REQUIREMENT: Restate all of the data precisely, omitting nothing.
_ _ _
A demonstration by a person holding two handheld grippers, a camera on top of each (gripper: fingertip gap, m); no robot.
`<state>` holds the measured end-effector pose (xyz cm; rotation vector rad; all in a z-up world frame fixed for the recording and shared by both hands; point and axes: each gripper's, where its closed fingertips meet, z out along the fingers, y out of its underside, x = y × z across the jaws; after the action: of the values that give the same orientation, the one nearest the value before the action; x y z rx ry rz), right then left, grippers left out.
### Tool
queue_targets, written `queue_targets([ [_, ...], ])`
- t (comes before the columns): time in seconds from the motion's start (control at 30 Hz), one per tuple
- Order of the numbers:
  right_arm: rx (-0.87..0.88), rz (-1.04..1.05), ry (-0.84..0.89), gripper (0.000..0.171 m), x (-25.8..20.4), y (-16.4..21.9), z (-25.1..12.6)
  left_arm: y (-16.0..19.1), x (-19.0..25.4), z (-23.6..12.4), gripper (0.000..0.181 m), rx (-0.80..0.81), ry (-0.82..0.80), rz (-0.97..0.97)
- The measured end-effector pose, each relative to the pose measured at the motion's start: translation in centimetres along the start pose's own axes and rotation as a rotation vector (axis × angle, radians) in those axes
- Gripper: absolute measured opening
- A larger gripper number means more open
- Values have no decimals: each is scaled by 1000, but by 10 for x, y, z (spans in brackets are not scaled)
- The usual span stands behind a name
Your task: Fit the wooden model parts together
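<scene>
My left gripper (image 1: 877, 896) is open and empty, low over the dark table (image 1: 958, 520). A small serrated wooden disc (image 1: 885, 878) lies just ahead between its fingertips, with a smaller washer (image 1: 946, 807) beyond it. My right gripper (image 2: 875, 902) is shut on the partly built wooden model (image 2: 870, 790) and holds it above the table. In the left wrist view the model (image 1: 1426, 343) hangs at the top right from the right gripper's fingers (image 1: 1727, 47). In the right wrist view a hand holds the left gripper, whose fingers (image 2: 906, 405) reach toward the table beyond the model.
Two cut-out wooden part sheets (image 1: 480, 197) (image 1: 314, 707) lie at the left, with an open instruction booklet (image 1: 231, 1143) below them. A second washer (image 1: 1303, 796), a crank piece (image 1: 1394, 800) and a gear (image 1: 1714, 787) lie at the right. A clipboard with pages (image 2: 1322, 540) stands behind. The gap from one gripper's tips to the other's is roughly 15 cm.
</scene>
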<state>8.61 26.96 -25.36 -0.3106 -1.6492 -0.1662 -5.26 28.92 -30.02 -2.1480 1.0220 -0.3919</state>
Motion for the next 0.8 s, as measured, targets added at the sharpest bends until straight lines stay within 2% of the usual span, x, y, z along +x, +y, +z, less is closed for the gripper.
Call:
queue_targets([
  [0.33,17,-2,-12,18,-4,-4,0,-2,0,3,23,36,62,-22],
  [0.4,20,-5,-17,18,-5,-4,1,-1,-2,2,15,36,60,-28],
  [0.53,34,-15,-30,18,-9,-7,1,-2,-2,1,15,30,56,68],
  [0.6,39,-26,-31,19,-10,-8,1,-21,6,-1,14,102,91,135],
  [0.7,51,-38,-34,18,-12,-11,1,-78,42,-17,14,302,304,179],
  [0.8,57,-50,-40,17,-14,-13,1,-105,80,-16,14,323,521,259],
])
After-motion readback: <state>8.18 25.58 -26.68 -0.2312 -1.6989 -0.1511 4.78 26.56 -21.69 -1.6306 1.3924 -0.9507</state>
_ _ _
RESULT BELOW:
A demonstration by a person holding two handheld grippers, a camera on top of each (gripper: fingertip gap, m); no robot.
`<state>` holds the measured end-effector pose (xyz cm; rotation vector rad; all in a z-up world frame fixed for the recording and shared by both hands; point and axes: each gripper's, where its closed fingertips meet, z out along the fingers, y out of its underside, x = y × z across the jaws; after the action: of the values that give the same orientation, the one nearest the value before the action; x y z rx ry rz), right then left, grippers left out.
### Tool
queue_targets, written `queue_targets([ [_, ...], ])`
- t (comes before the columns): time in seconds from the motion's start (control at 30 Hz), one per tuple
- Order of the numbers:
  right_arm: rx (-0.87..0.88), rz (-1.04..1.05), ry (-0.84..0.89), gripper (0.000..0.171 m), x (-25.8..20.4), y (-16.4..21.9), z (-25.1..12.6)
  left_arm: y (-16.0..19.1), x (-19.0..25.4), z (-23.6..12.4), gripper (0.000..0.181 m), rx (-0.80..0.81), ry (-0.82..0.80), rz (-0.97..0.97)
- The measured end-effector pose, each relative to the pose measured at the motion's start: translation in centimetres along the start pose's own axes and rotation as a rotation vector (axis × angle, radians) in those axes
- Gripper: absolute measured opening
- A larger gripper number means more open
- Values have no decimals: each is scaled by 1000, but by 10 for x, y, z (spans in brackets are not scaled)
- The usual span stands behind a name
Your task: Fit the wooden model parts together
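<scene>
My left gripper (image 1: 877, 896) is open and empty, low over the dark table (image 1: 958, 520). A small serrated wooden disc (image 1: 885, 878) lies just ahead between its fingertips, with a smaller washer (image 1: 946, 807) beyond it. My right gripper (image 2: 875, 902) is shut on the partly built wooden model (image 2: 870, 790) and holds it above the table. In the left wrist view the model (image 1: 1426, 343) hangs at the top right from the right gripper's fingers (image 1: 1727, 47). In the right wrist view a hand holds the left gripper, whose fingers (image 2: 906, 405) reach toward the table beyond the model.
Two cut-out wooden part sheets (image 1: 480, 197) (image 1: 314, 707) lie at the left, with an open instruction booklet (image 1: 231, 1143) below them. A second washer (image 1: 1303, 796), a crank piece (image 1: 1394, 800) and a gear (image 1: 1714, 787) lie at the right. A clipboard with pages (image 2: 1322, 540) stands behind. The gap from one gripper's tips to the other's is roughly 15 cm.
</scene>
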<state>8.61 26.96 -25.36 -0.3106 -1.6492 -0.1662 -5.26 28.92 -30.02 -2.1480 1.0220 -0.3919</state>
Motion for the next 0.8 s, as measured, targets added at the sharpest bends until straight lines stay within 2% of the usual span, x, y, z along +x, +y, +z, less is closed for the gripper.
Call:
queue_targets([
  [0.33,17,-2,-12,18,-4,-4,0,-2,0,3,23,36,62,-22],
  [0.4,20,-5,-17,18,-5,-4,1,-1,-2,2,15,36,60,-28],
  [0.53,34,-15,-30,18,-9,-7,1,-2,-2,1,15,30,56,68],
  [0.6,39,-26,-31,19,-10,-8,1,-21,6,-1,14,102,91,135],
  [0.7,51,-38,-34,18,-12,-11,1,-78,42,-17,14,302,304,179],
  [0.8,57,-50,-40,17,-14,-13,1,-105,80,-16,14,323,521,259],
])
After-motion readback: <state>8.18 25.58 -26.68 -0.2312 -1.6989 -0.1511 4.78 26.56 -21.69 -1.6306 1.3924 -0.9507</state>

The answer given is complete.